The worst of both worlds
Originally published 1/10/2011 © 2021 Olson Research Associates, Inc.
After years of being in the A/L modeling business I’ve heard both sides of the “out-sourced” versus “in-house” modeling debate. Either side could make quite an exhaustive list of pros and cons for each, sort of a good news/bad news list of characteristics. In my opinion you can simply boil it down to these “best” and “worst” characteristics:
Out-sourced modeling - “Best”
The model is updated regularly with standardized data. The reports generated are consistent each quarter so comparisons to past quarters are possible (and very useful). The model is run by experts in the field who understand the modeling inputs and can explain the modeling results. Being updated regularly insures good data quality and integrity.

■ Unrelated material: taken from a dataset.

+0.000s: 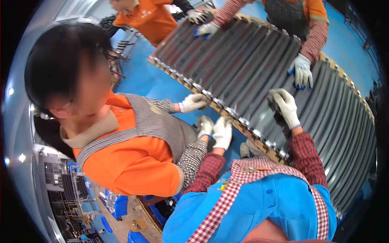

Out-sourced modeling - “Worst”
The model may be somewhat inflexible. The range of variables that can change may be limited. You typically can’t change the chart of accounts. Because the report set is standardized it is also difficult to change or customize.
In-house modeling - “Best”
In contrast, an in-house model can be very flexible. Given the appropriate amount of time and training an in-house model can accept a wide variety of inputs, and create customizable reports and graphs for further analysis.
In-house modeling - “Worst”
Because the model is operated in-house it must be maintained and updated by bank personnel. Given that their plate is already full with financial, regulatory, and auditing requirements, updating the model often lags behind – sometimes only being updated every six months or so. And because they’re not model experts they may leave certain critical assumptions at the default setting (or worse at a setting that made sense two-years ago, but not today).
While this is not even close to being an exhaustive list, it does capture the most popular arguments for and against out-sourced or in-house modeling.
Getting the benefits from an in-house model requires a substantial dollar investment, on-staff expertise, and a considerable amount of time.
Here’s the problem – most of the banks that choose an in-house model don’t invest the appropriate amount in all three (dollars, expertise, and time). When that happens, many banks that choose an in-house model instead get:
An inflexible model - no one at the bank knows how (or has forgotten how) to change the chart-of-accounts or run a custom report.
A model that isn’t updated regularly – given the other financial, regulatory, and auditing requirements, the data gets updated very infrequently.
In other words many banks that run in-house models get the worst of both worlds.